It is unfortunately time for another November fund-raising campaign to support my work here at Behind the Black. I really dislike doing these, but 2025 is so far turning out to be a very poor year for donations and subscriptions, the worst since 2020. I very much need your support for this webpage to survive.

 

And I think I provide real value. Fifteen years ago I said SLS was garbage and should be cancelled. Almost a decade ago I said Orion was a lie and a bad idea. As early as 1998, long before almost anyone else, I predicted in my first book, Genesis: The Story of Apollo 8, that private enterprise and freedom would conquer the solar system, not government. Very early in the COVID panic and continuing throughout I noted that every policy put forth by the government (masks, social distancing, lockdowns, jab mandates) was wrong, misguided, and did more harm than good.
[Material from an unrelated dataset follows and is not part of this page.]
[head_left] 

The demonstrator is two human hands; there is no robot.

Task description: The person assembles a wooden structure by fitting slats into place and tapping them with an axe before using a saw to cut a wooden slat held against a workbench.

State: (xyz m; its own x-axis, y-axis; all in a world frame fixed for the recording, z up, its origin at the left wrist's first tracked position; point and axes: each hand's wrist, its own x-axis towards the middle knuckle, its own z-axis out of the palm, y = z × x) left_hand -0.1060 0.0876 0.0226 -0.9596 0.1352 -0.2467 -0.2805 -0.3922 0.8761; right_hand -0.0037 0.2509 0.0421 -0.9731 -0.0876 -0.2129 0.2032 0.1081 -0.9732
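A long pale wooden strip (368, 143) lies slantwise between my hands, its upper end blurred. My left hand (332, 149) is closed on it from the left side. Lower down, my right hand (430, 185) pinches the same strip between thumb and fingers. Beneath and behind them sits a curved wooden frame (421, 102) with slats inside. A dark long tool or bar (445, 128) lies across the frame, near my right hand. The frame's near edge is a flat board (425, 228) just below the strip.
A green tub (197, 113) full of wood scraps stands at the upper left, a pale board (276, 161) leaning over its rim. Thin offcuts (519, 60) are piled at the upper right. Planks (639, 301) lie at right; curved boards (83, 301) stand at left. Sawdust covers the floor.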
In planetary science, while everyone else in the media still thinks Mars has no water, I have been reporting the real results from the orbiters now for more than five years, that Mars is in fact a planet largely covered with ice.

 

I could continue with numerous other examples. If you want to know what others will discover a decade hence, read what I write here at Behind the Black. And if you read my most recent book, Conscious Choice, you will find out what is going to happen in space in the next century.

 

 

This last claim might sound like hubris on my part, but I base it on my overall track record.

 

So please consider donating or subscribing to Behind the Black, either by giving a one-time contribution or a regular subscription. I could really use the support at this time. There are five ways of doing so:

 

1. Zelle: This is the only internet method that charges no fees. All you have to do is use the Zelle link at your internet bank and give my name and email address (zimmerman at nasw dot org). What you donate is what I get.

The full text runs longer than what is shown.